Mike Kay
Ed: I guess Mike is speaking for Saxon only.
The ones that are relevant here are, I suppose, those that find an algorithm
for evaluating an expression that has lower complexity than the naive
algorithm.
Some examples:
$x < $y naively requires X*Y comparisons where X and Y are the cardinalities
of the two node-sets. Saxon evaluates it as min($x) < max($y) which requires
only O(X+Y) operations. It would be possible to optimise $x[not($x > .)]
using the same trick, but Saxon currently doesn't.

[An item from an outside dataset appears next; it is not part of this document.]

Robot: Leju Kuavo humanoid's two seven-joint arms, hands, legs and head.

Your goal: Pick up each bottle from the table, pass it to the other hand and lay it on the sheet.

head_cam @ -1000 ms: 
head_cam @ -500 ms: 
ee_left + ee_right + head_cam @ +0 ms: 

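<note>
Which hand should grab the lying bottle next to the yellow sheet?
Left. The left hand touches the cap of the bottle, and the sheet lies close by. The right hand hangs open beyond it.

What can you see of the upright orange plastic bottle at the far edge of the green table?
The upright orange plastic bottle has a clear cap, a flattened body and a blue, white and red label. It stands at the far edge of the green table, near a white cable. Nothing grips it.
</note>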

xsl:for-each with no xsl:sort naively requires to sort the selected nodes
into document order which would take O(n log n) operations. Saxon goes to
considerable pains to detect cases where the nodes are already naturally
sorted, reducing this to O(n).
$x[1] naively requires a comparison on each element of the list to see if
its position is equal to 1 (so it would be O(X)). Saxon just looks at the
first element, which is O(1).
not($x), where $x is a node-set, naively evaluates the node-set (which is
typically O(X), or even more naively O(X log X) if you were to eliminate
duplicates eagerly) and then tests to see if it is empty (which can be done
in O(1)). Saxon 5.5.1 will usually avoid evaluating the node-set and
eliminating duplicates, but not always, it depends how it is defined.
<xsl:number/> naively requires counting of the nodes that precede a given
node, which requires O(n) operations; therefore numbering a sequence of n
nodes requires O(n^2) operations. Saxon in some cases (but not all)
remembers the last node and its number, so that numbering a sequence of n
nodes becomes O(n).
I'm afraid that's a very incomplete list, but perhaps it gives a flavour.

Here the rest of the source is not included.